* [Problem to work on]: Give the count of lines in the entries that include "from", and write nothing besides it.

* [Data extracts]:
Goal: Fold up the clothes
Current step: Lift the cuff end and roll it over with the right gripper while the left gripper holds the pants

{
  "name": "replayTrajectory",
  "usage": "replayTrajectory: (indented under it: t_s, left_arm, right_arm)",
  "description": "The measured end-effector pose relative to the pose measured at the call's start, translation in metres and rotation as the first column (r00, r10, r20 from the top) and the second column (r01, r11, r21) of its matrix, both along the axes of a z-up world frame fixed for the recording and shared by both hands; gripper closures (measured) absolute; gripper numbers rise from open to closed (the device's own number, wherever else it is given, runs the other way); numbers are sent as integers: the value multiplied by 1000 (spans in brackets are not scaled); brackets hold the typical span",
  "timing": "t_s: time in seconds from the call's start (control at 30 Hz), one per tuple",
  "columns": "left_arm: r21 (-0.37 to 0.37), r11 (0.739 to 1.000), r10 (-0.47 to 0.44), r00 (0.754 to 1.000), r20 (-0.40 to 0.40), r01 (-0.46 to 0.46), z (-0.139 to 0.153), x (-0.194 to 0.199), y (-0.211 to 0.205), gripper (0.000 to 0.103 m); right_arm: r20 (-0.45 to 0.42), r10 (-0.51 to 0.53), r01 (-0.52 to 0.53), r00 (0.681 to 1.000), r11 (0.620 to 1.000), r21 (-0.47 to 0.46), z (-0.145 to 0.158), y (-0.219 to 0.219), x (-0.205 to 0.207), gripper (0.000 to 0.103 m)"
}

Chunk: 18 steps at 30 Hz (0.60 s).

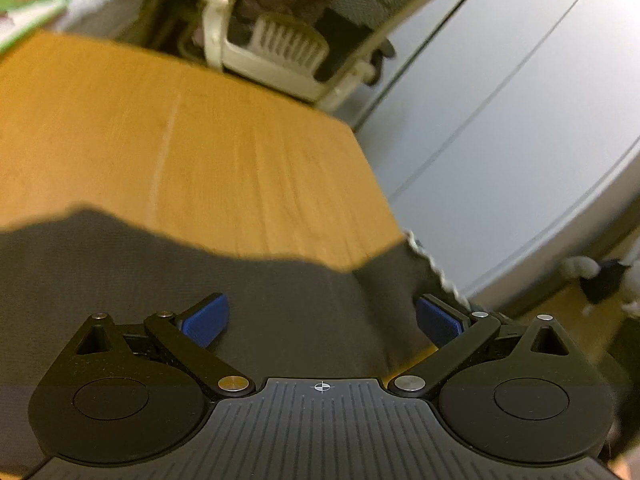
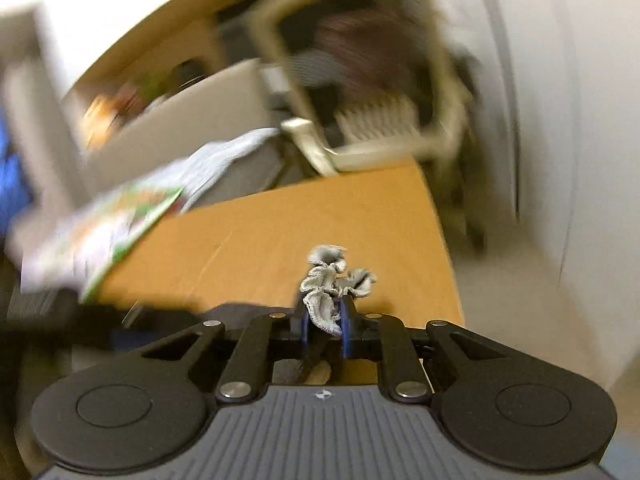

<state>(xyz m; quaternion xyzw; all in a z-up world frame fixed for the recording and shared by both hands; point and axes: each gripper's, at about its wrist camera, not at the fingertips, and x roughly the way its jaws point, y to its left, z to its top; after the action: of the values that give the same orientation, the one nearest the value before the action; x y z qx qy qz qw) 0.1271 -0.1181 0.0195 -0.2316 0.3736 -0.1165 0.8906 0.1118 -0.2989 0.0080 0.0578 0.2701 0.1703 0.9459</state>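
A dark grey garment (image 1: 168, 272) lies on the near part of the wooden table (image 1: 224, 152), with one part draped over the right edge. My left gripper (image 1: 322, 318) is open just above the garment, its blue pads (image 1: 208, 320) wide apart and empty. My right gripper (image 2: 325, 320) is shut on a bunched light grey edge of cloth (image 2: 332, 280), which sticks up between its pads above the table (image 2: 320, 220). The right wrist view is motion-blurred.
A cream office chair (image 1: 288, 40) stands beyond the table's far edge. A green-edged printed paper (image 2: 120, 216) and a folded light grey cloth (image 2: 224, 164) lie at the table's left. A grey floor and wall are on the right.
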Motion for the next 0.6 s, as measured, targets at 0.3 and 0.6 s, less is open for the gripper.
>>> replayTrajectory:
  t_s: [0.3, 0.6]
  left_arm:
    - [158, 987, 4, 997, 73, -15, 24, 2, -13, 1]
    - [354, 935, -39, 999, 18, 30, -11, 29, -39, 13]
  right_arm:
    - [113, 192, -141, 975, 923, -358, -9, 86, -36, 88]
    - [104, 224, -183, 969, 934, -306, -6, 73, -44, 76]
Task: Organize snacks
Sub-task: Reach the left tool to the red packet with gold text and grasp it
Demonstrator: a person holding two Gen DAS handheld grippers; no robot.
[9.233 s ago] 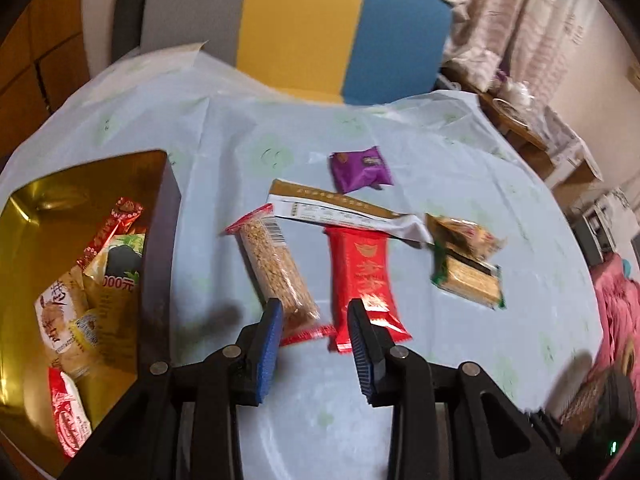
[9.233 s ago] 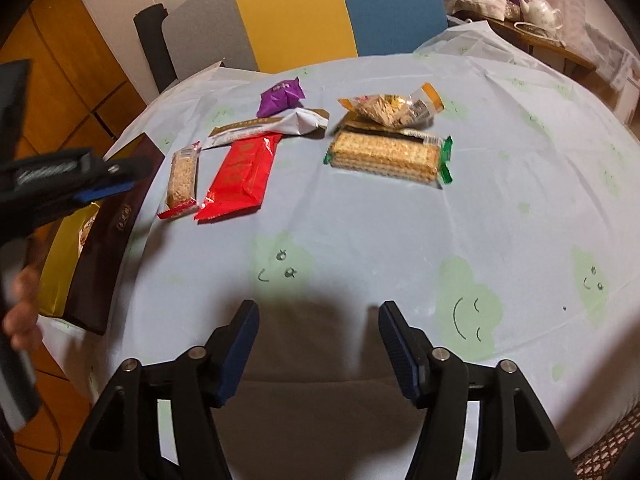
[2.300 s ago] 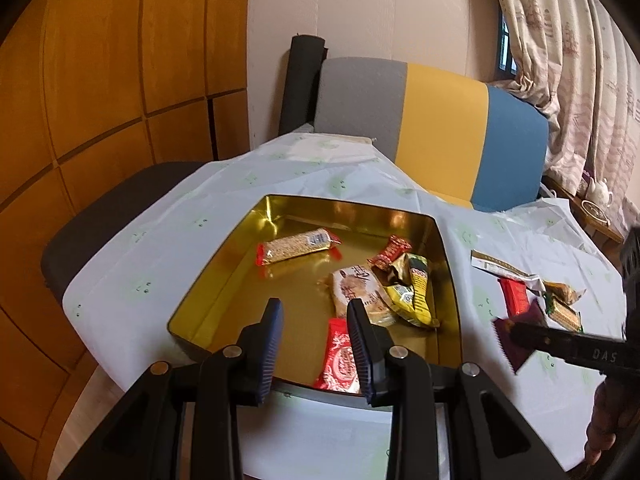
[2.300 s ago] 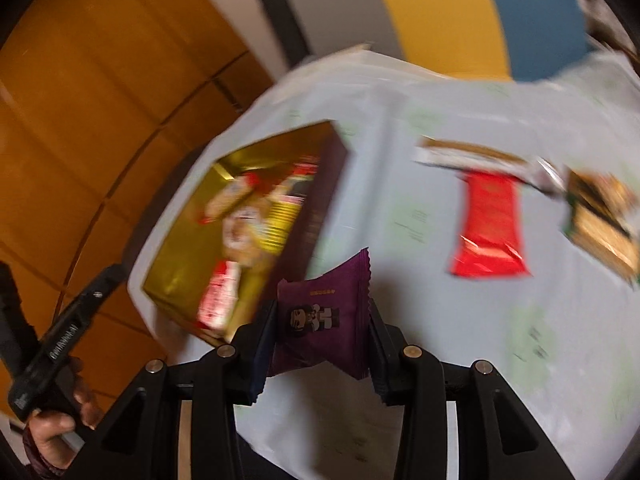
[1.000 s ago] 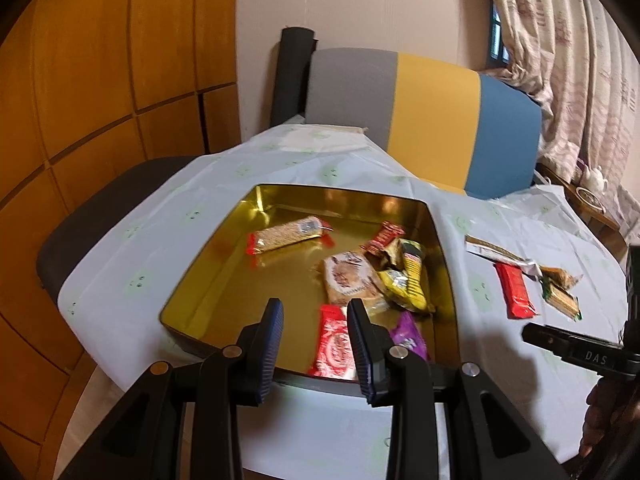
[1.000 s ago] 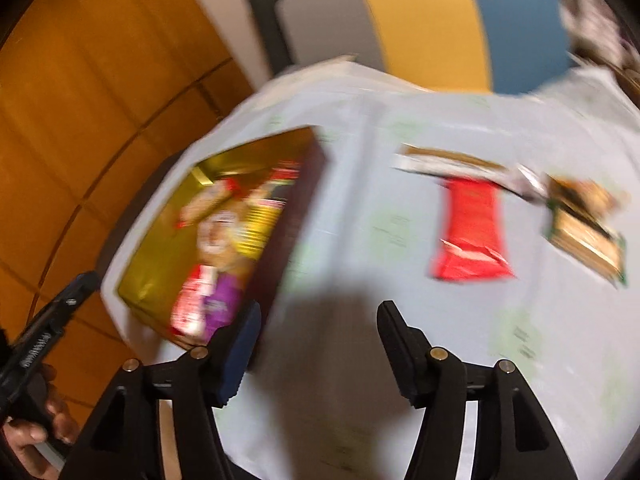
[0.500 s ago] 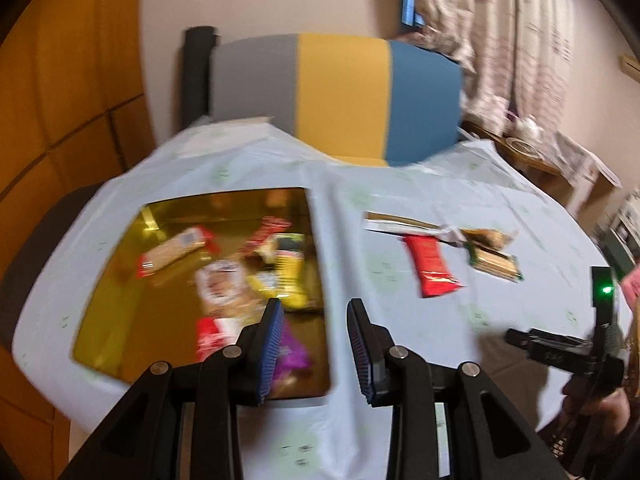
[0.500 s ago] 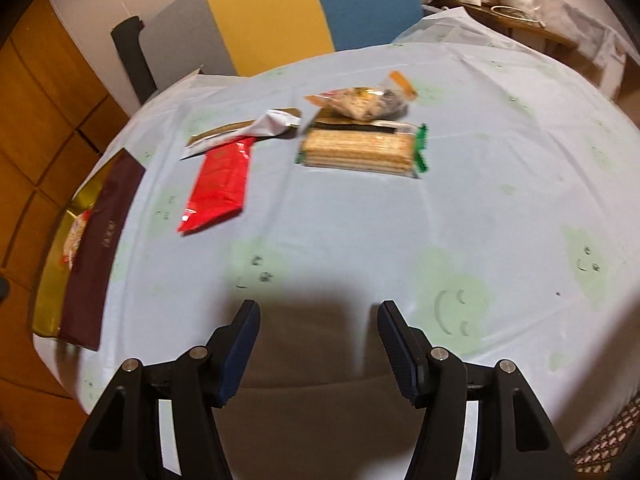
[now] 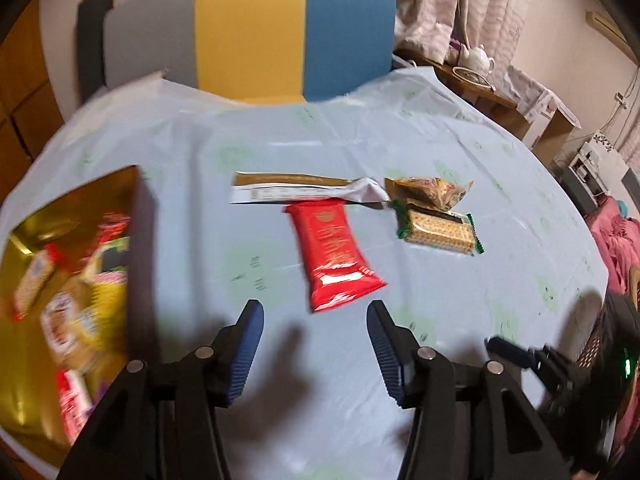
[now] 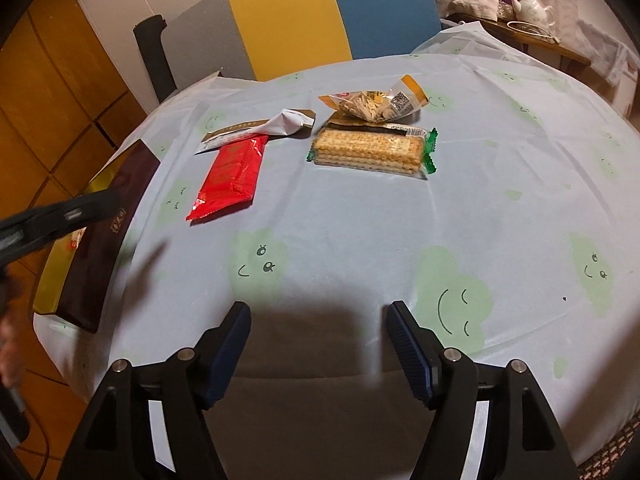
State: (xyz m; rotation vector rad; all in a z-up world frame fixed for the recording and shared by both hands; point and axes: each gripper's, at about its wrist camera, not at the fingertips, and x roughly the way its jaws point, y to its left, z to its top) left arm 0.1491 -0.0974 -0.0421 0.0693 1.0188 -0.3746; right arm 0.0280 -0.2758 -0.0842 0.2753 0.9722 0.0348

* [Solved exercise]: 2